One example is a school district in Texas where they got the money to improve their athletic stadium. In the new design, they switched the home and visitor sides for football and built a great big new press box and VIP areas on the home side. They installed a new (quite large) Daktronics display board. The stadium looked beautiful, plenty of seating and a very nice press box on the home side. The old press box still existed on the visitor side.
I arrived to train the coaching staff on their new Finishlynx timing system (part of the stadium package for the new upgrades) and interface the timing system with their new scoreboard display. After just a couple questions I discovered that the fiber optics for the display was only run to the Home Press Box. This was a large problem since the finish line for the track was still located in the original spot, which is now the visitor side.
Phone calls were made and Daktronics sent technicians out for the next two days to get fiber connected from the display to the visitor press box. I spent the day time training coaching staff on the operation and setup of Finishlynx and in the evening I worked with the Daktronics staff to get the scoreboard set up for the track and field interface (which was another minor oversight) and check the final communications. Luckily the conduit from the old scoreboard was still in the ground allowing a raceway to run the fiber optic cable.

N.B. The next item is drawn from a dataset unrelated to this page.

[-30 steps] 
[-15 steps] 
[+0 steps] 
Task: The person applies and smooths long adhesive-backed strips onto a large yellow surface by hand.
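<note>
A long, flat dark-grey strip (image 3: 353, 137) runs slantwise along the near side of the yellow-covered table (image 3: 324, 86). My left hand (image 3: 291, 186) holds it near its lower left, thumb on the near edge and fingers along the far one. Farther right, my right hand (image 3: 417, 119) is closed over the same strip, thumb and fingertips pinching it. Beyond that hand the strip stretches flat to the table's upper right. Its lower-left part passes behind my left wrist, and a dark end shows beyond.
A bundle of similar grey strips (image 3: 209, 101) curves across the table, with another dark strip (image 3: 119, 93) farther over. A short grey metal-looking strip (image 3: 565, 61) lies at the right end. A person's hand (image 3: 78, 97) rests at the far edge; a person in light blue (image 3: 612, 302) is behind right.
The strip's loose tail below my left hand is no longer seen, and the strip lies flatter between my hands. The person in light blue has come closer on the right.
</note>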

When I left the morning after my two days of training, the scoreboard display was communicating properly with the Finishlynx software. The coaching staff however missed out on the training part of setting up and operating the scoreboard interface. Upon return to the office I created documents noting the connections and setup for their display board and emailed them to the Athletic Director and coaching staff.
This was not the first instance this occurred over my years working in athletic stadiums, but it was the first customer to step up and resolve the solution quickly, but at a cost. My goal as a consultant is to do my best to make sure these questions get asked in the planning and design phase. It was never a pleasant situation being the one to break the bad news to coaches and athletic directors.